Stokçulukla suçladığı o esnafın karşısına açtığı Tarım Kredi Kooperatifleri içinde market arabası ile bir halk adamı edalarıyla alıveriş yaparken verdiği ilk pozunun tam arkasında kadraja giren 5 LT'lik bir zeytin yağının fiyat etiketinde 99 TL yazıyordu. Bugün aynı markette, aynı ağırlıkta, aynı marka zeytin yağı 1.988 TL etiketiyle raflarda duruyor.. 20 kat artmış yüzde 2000 zamlanmış!. Konumuz, Yabancı siyanürlü maden ocaklarına peşkeş çekilen zeytin bahçelerimiz ve onları kökleyen, kesen yabancı şirketler de değil! Zeytinine sahip çıktığı için marjinal olmakla, vatan hainliği ile suçlanan ve tıpkı Akdeniz bölgesinde olduğu gibi yerel seçimlerde kendisine 'vatan haini' diyenleri sandıkta cezalandıran, Ege'den, İzmir'den silen Egeli köylü de konumuz değil.

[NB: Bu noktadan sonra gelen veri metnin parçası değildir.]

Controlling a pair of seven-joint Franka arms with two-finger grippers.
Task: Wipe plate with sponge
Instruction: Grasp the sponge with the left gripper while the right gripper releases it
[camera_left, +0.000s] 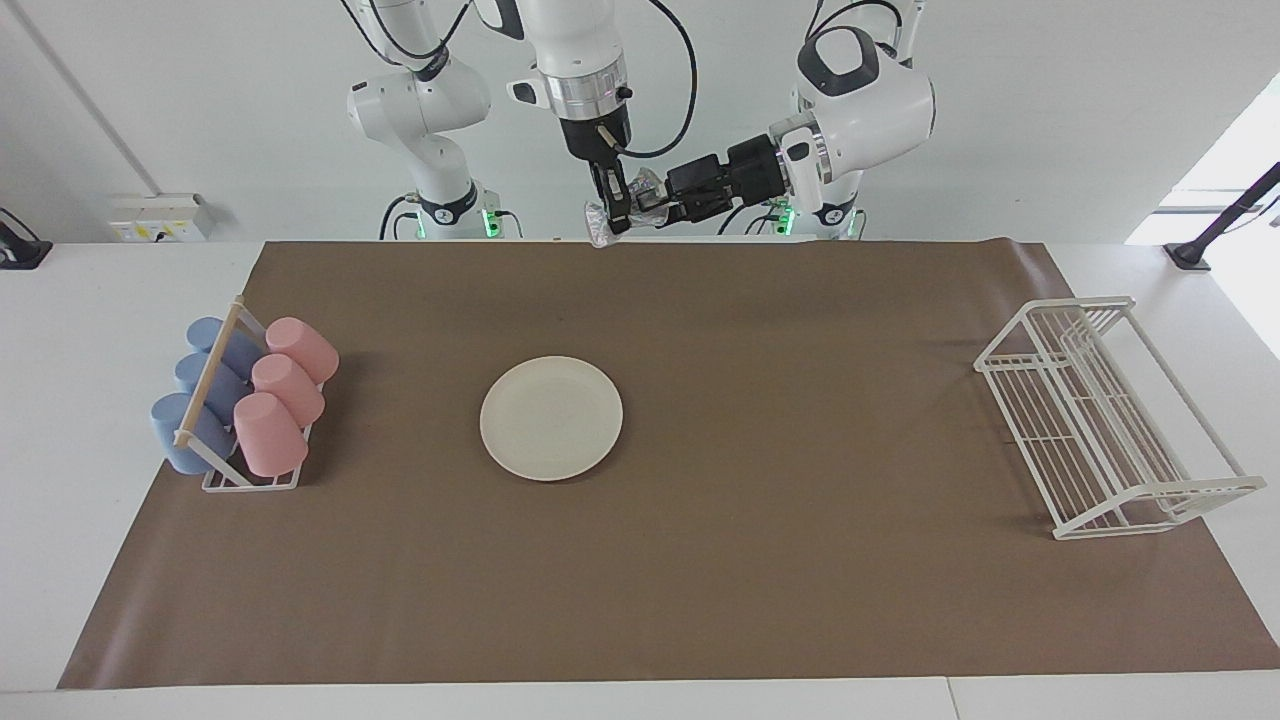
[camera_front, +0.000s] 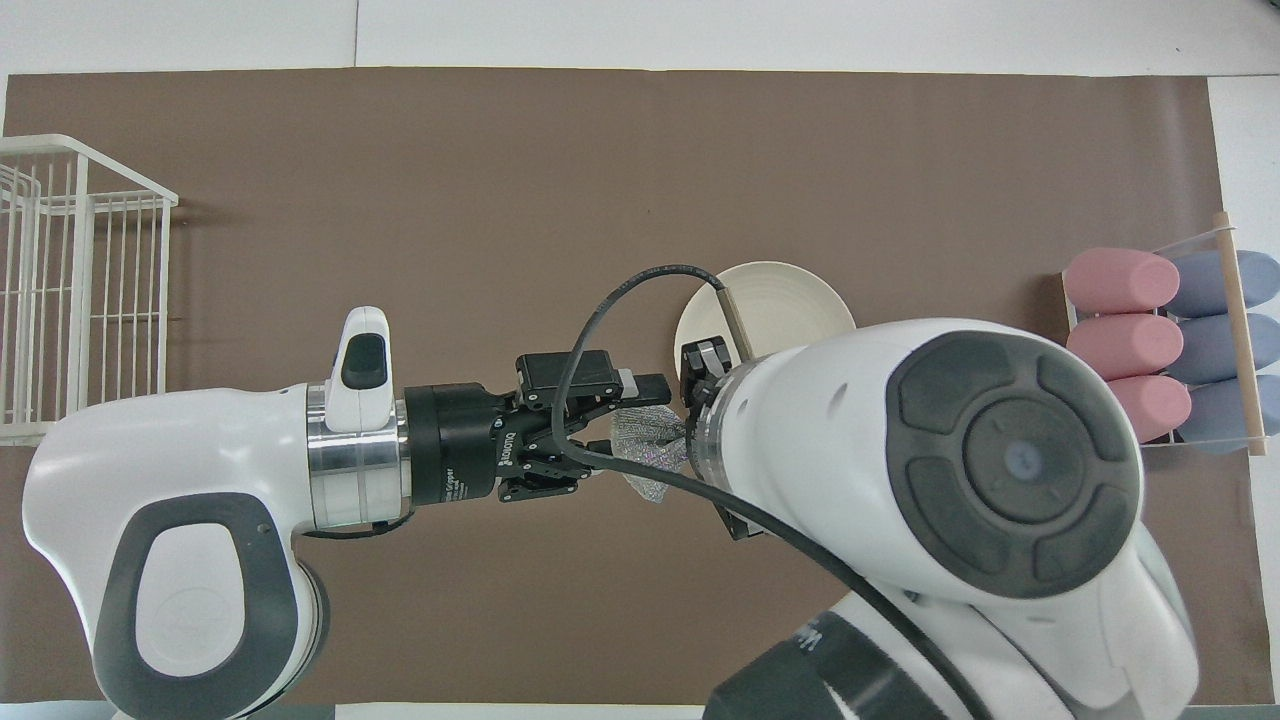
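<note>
The cream-white plate (camera_left: 551, 418) lies flat on the brown mat (camera_left: 760, 560), bare; in the overhead view (camera_front: 785, 300) my right arm covers part of it. The silvery mesh sponge (camera_left: 600, 232) hangs in the air over the mat's edge nearest the robots, well above the table. My right gripper (camera_left: 610, 212) points straight down and is shut on the sponge. My left gripper (camera_left: 648, 203) reaches in sideways, its fingers spread on either side of the sponge (camera_front: 650, 455). In the overhead view the left gripper (camera_front: 640, 418) shows plainly, while the right gripper is mostly hidden under its own arm.
A rack of pink and blue cups (camera_left: 245, 400) stands at the right arm's end of the table. A white wire dish rack (camera_left: 1100, 430) stands at the left arm's end.
</note>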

Çok uzatmayalım.. Bir başka üretim şekli olarak niteleyebileceğimiz çimentodan, tuğladan, demirden üretilen Konut üreticiliği konumuz. Temelinden gömersiniz toprağa ve en son bir ampul takıncaya kadar geçen evrelerde çatısına dikilen bacasına kadar binlerce insana iş, aş verir bu sektör. Onlarca, yüzlerce, binlerce haneye ekmek kazandırır.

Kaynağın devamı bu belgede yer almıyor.